Alguns pontos importantes para se levar em consideração ao confeccionar uma vacina são que o antígeno escolhido seja de alta patogenicidade e que  o adjuvante cumpra com seu papel de estímulo do sistema imunológico de maneira adequada e com segurança. Entretanto, caso ambos esses componentes não estejam em equilíbrio entre eles, de nada adianta garantirmos estas qualidades se, individualmente, eles não se complementarem gerando boa resposta. Além disso, assim como qualquer vacina, vários fatores podem influenciar na sua eficácia. Entre eles estão o não cumprimento de boas práticas de vacinação e de manejo, estresse, coinfecções, a diversidade de cepas de M. hyopneumoniae existentes e a imunidade materna (Maes et al., 2021). Por isso, manter as boas práticas na vacinação, fator que se pode controlar, é fundamental para o sucesso da estratégia de vacinação contra M. hyopneumoniae.

A vacinação é uma excelente ferramenta para mitigar os impactos causados por M. hyopneumoniae no plantel. Além de reduzir a transmissão, melhora a performance dos animais e reduz o número de lesões pulmonares, contribuindo para um melhor peso ao abate e menor possibilidade de condenação parcial ou total da carcaça, resultando em maior rentabilidade para o produtor.

Referências 

Betlach, A. M., Fano, E., VanderWaal, K., & Pieters, M. (2021). Effect of multiple vaccinations on transmission and degree of Mycoplasma hyopneumoniae infection in gilts. Vaccine39(4), 767-774.

Kim, S., Oh, T., Yang, S., Park, K. H., Cho, H., & Chae, C. (2021). Field evaluation of a new single-dose Mycoplasma hyopneumoniae bacterin effects on growth performance. Journal of Swine Health and Production29(4), 180-188.

Maes D, Boyen F, Dellagostin O, Shao G, Haesebrouck F (2020) Vaccines and vaccination against Mycoplasma hyopneumoniae. In: Book Mycoplasmas in Swine. Chapter 11. Editors: Dominiek Maes, Marina Sibila, Maria Pieters. ISBN 978-94-6379-796-2, Acco Publishers, Leuven Belgium. pp: 207–228

Maes, D., Boyen, F., Devriendt, B., Kuhnert, P., Summerfield, A., & Haesebrouck, F. (2021). Perspectives for improvement of Mycoplasma hyopneumoniae vaccines in pigs. Veterinary research52(1), 1-20.

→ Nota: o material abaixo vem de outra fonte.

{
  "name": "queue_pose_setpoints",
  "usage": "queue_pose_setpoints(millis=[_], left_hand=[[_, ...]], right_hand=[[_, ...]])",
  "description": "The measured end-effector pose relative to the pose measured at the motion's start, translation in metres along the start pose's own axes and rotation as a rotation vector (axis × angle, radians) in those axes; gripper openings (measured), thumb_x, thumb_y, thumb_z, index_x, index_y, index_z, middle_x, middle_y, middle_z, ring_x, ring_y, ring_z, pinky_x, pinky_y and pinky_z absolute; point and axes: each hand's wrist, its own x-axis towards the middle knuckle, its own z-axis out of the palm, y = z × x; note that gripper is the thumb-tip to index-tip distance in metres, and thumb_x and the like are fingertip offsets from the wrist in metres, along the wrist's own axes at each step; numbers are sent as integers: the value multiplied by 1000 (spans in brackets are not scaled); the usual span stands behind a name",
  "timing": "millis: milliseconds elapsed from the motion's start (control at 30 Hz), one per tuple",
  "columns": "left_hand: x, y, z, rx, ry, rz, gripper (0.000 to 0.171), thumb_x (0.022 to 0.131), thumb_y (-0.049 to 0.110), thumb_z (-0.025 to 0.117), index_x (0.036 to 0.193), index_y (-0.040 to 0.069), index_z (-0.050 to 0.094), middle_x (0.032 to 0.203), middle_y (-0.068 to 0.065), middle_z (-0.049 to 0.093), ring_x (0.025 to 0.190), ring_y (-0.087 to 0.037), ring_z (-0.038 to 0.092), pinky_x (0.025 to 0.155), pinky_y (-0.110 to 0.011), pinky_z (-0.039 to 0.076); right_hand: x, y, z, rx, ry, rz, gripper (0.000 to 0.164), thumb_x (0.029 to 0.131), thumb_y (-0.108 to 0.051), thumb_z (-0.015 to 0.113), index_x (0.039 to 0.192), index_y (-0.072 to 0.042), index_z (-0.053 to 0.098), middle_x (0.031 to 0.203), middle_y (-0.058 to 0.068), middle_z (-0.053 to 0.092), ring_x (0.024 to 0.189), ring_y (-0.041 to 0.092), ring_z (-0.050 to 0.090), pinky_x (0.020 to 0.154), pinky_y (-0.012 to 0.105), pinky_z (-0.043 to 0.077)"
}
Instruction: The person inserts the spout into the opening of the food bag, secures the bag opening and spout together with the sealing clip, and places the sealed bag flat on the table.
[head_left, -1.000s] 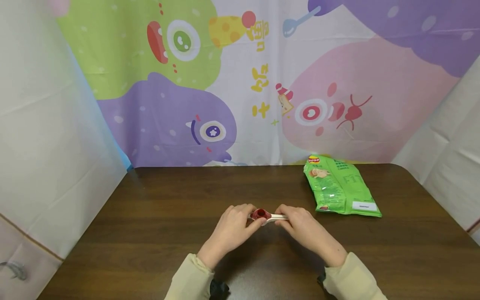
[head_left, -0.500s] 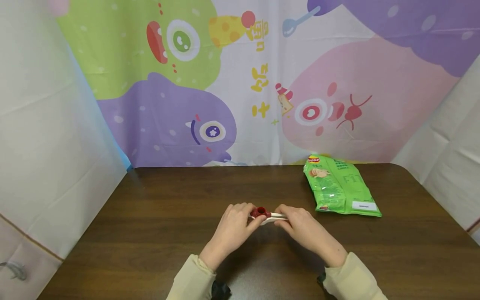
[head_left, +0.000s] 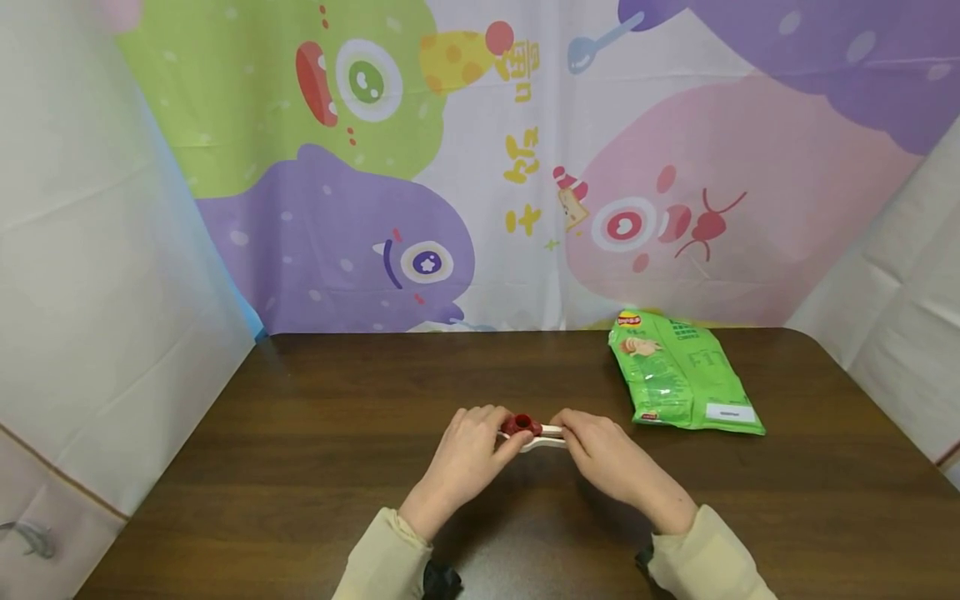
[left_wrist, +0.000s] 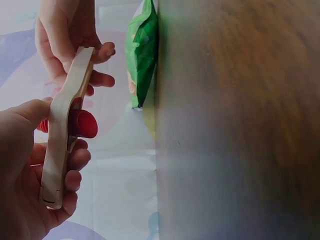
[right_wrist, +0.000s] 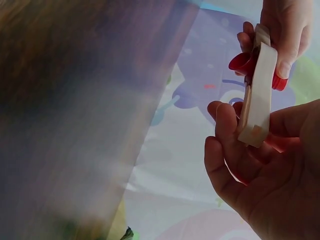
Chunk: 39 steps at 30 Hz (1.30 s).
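A cream-white bag clip (head_left: 544, 443) with a red pour spout (head_left: 522, 423) is held over the table between both hands. My left hand (head_left: 467, 460) grips the spout end, its thumb lying along the near side and its fingers curled behind, as the left wrist view shows of the clip (left_wrist: 59, 120). My right hand (head_left: 617, 457) pinches the other end between thumb and fingers. Two long bars show, a little apart at the right hand's end. In the right wrist view the red spout (right_wrist: 242, 63) juts from one side of the clip (right_wrist: 261, 95).
A green snack bag (head_left: 682, 373) lies at the back right of the brown wooden table (head_left: 360, 392). Behind the table hangs a cartoon-printed curtain (head_left: 517, 275). White cloth walls (head_left: 97, 233) stand at both sides.
The bars of the clip have spread slightly, and the spout has tipped up a little. My right thumb has shifted onto the upper bar; the left hand has barely moved.
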Motion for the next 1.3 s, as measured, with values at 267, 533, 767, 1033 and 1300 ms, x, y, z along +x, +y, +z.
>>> queue_pose_setpoints(millis=[267, 533, 767, 1033, 1300], left_hand=[[1, 0, 1, 9, 7, 3, 28, 86, 43, 56, 79, 16, 59, 69, 9, 52, 65, -9, 49, 64, -25, 36], [0, 0, 1, -7, 12, 11, 27, 87, 41, 57, 85, 15, 62, 73, 7, 56, 68, -10, 53, 67, -27, 39], [0, -1, 1, -67, -8, 2, 27, 87, 39, 57, 97, 15, 64, 84, 5, 62, 73, -9, 57, 70, -28, 43], [0, 1, -2, -95, -22, 12, 24, 87, 35, 59, 101, 15, 62, 88, 4, 61, 73, -10, 58, 69, -28, 46], [0, 0, -2, -108, -52, 24, 20, 86, 33, 61, 97, 17, 60, 88, 5, 59, 73, -9, 58, 67, -28, 47]], right_hand=[[0, 1, -2, 31, 17, -13, 13, 91, -10, 49, 91, -16, 61, 72, -8, 53, 58, 4, 43, 54, 20, 38], [0, 0, -5, 90, 0, 4, 14, 92, -11, 49, 92, -16, 61, 69, -5, 56, 51, 0, 46, 50, 20, 40], [-1, 0, -5, 123, 6, -4, 14, 93, -12, 49, 93, -14, 63, 67, -3, 57, 48, -1, 47, 47, 20, 40], [-1, -1, -4, 118, 16, -1, 14, 93, -10, 50, 97, -11, 63, 69, -6, 56, 44, -1, 45, 46, 20, 40], [-1, -2, -2, 115, 19, -1, 13, 92, -9, 51, 97, -9, 64, 68, -3, 56, 41, -1, 44, 47, 19, 40]])
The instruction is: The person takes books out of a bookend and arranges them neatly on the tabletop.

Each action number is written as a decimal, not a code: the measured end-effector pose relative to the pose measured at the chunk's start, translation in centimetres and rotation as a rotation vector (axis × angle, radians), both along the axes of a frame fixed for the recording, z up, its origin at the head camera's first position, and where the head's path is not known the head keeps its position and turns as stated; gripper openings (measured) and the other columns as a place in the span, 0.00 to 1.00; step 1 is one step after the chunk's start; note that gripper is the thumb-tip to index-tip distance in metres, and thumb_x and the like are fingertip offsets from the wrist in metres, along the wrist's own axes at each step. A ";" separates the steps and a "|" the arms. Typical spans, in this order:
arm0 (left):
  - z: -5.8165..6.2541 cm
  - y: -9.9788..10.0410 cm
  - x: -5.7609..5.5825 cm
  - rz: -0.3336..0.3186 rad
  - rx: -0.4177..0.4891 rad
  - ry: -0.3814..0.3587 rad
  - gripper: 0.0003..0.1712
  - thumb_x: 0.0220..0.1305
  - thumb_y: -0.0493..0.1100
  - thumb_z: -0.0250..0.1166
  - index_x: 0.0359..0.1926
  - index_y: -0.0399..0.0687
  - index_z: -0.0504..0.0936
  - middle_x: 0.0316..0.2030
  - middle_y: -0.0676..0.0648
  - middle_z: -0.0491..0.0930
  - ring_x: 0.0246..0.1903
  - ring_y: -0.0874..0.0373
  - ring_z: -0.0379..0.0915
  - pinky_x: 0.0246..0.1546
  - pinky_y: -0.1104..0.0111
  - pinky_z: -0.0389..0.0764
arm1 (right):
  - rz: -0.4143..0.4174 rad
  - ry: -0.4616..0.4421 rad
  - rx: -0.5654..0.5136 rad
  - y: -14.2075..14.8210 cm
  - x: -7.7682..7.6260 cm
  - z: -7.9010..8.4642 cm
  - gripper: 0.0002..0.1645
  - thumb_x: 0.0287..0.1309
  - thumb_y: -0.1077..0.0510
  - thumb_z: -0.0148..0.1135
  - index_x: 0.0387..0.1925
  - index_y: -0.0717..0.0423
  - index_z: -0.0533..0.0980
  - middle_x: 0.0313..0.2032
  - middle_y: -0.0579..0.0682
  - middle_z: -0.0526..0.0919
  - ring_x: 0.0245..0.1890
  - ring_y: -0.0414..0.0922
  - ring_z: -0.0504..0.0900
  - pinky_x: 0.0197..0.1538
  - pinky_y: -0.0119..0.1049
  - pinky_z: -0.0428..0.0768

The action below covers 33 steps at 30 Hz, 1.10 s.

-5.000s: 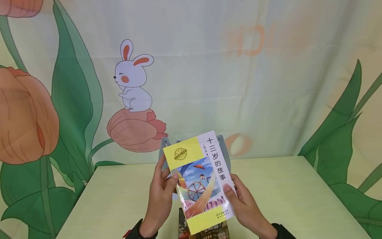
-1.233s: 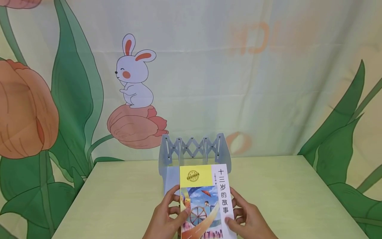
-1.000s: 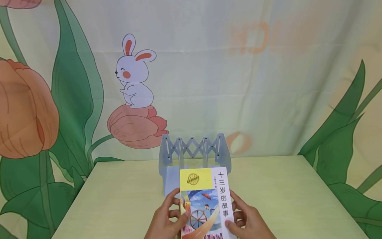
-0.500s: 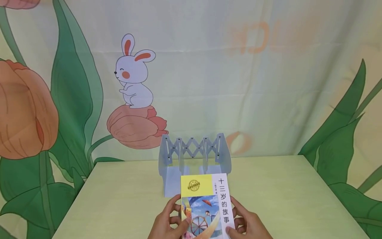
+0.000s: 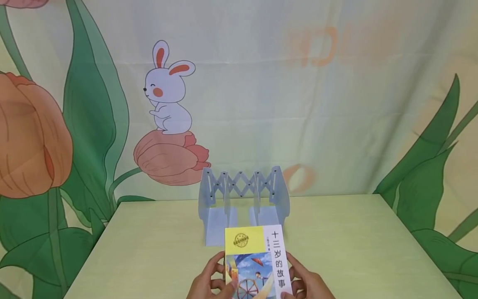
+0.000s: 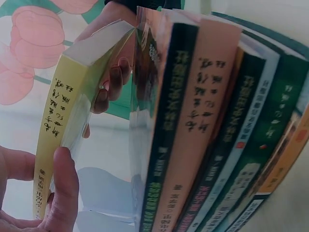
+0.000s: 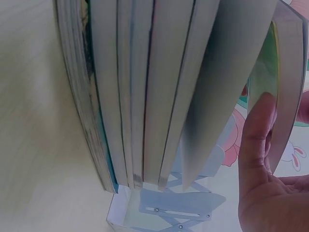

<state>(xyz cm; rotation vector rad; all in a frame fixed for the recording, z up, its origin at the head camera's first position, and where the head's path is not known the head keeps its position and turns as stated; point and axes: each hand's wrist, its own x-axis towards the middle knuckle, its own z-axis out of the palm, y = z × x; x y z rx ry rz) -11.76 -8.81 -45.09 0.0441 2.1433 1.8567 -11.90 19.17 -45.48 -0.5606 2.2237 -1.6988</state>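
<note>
A paperback book (image 5: 252, 236) with a yellow and white cover and a painted picture of a wheel and a road is between my hands at the bottom of the head view. My left hand (image 5: 209, 279) grips its left edge, thumb on the cover and fingers behind. On the opposite edge my right hand (image 5: 308, 281) holds it the same way. Its pale yellow spine (image 6: 57, 125) faces the left wrist camera. Below the held book is a stack of books (image 6: 193, 130) with green, orange and dark spines; the head view hides it.
A blue-grey expandable book rack (image 5: 215, 226) with crisscross bars and upright dividers stands beyond the book on the pale table (image 5: 343, 236). A curtain (image 5: 239, 95) printed with a rabbit and tulips hangs behind the table's far edge.
Five seconds ago the book was higher and tilted, covering most of the rack. It has since been straightened and lowered toward me, with both hands keeping their grip; the rack shows more.
</note>
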 end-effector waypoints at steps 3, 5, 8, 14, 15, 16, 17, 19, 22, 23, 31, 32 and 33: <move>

Michiels, A., Arsenakis, I., Boyen, F., Krejci, R., Haesebrouck, F., & Maes, D. (2017). Efficacy of one dose vaccination against experimental infection with two Mycoplasma hyopneumoniae strains. BMC veterinary research, 13(1), 1-10.Um, H., Yang, S., Oh, T., Park, K., Cho, H., Suh, J., … & Chae, C. (2021). Comparative Evaluation of Growth Performance between Bivalent and Trivalent Vaccines Containing Porcine Circovirus Type 2 (PCV2) and Mycoplasma hyopneumoniae in a Herd with Subclinical PCV2d Infection and Enzootic Pneumonia. Vaccines9(5), 450.